## [Required work]
Keep every word of the listing and reproduce it exactly, but set aside any image found there.

## [Supplied material]
*** Begin section ***
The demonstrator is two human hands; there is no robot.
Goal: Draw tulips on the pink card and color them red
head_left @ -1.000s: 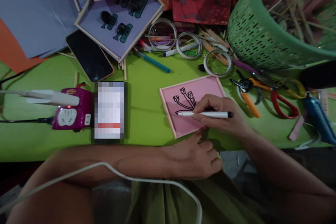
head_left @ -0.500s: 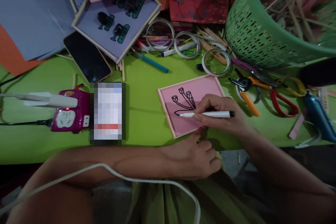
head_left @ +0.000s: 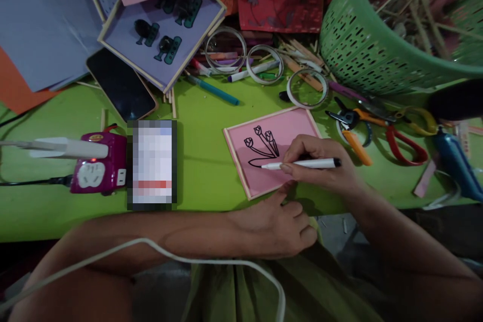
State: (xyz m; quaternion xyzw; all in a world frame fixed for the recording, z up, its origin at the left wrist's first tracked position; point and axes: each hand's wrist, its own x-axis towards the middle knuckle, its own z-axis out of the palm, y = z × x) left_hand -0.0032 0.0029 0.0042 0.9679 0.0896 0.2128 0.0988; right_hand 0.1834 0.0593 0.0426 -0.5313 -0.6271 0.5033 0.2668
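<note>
right hand point(head_left: 320, 155) pinches pen point(head_left: 319, 163), leaf line point(head_left: 249, 163) now doubles back, so underside's begun imo; can't tell if left hand point(head_left: 289, 229) grips card point(head_left: 289, 126)

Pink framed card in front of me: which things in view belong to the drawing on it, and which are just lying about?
Seem part of the drawing:
- pink framed card
- white marker, held in the right hand
- left hand, by the card's near edge

Seem just lying about:
- teal marker
- dark-screened phone
- orange-handled pliers
- green basket
</note>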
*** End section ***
## [Response]
The demonstrator is two human hands; there is no robot.
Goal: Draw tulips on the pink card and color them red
head_left @ -1.000s: 
head_left @ -0.500s: 
head_left @ +0.000s: 
State: (xyz m; quaternion xyzw; all in a world frame fixed for the recording, z up, its origin at the left wrist's first tracked position; point and axes: each hand's wrist, its own x-axis towards the middle knuckle, its own z-axis out of the palm, y = z × x) left_hand -0.0032 0.0029 0.0042 0.9679 0.0896 0.2128 0.0988; right_hand 0.1834 0.0593 0.0426 -0.5313 -0.6271 0.5033 0.2668
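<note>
right hand point(head_left: 320, 155) pinches pen point(head_left: 319, 163), leaf line point(head_left: 249, 163) now doubles back, so underside's begun imo; can't tell if left hand point(head_left: 289, 229) grips card point(head_left: 289, 126)

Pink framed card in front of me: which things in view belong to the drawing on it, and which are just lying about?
Seem part of the drawing:
- pink framed card
- white marker, held in the right hand
- left hand, by the card's near edge

Seem just lying about:
- teal marker
- dark-screened phone
- orange-handled pliers
- green basket
</note>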

That completes the answer.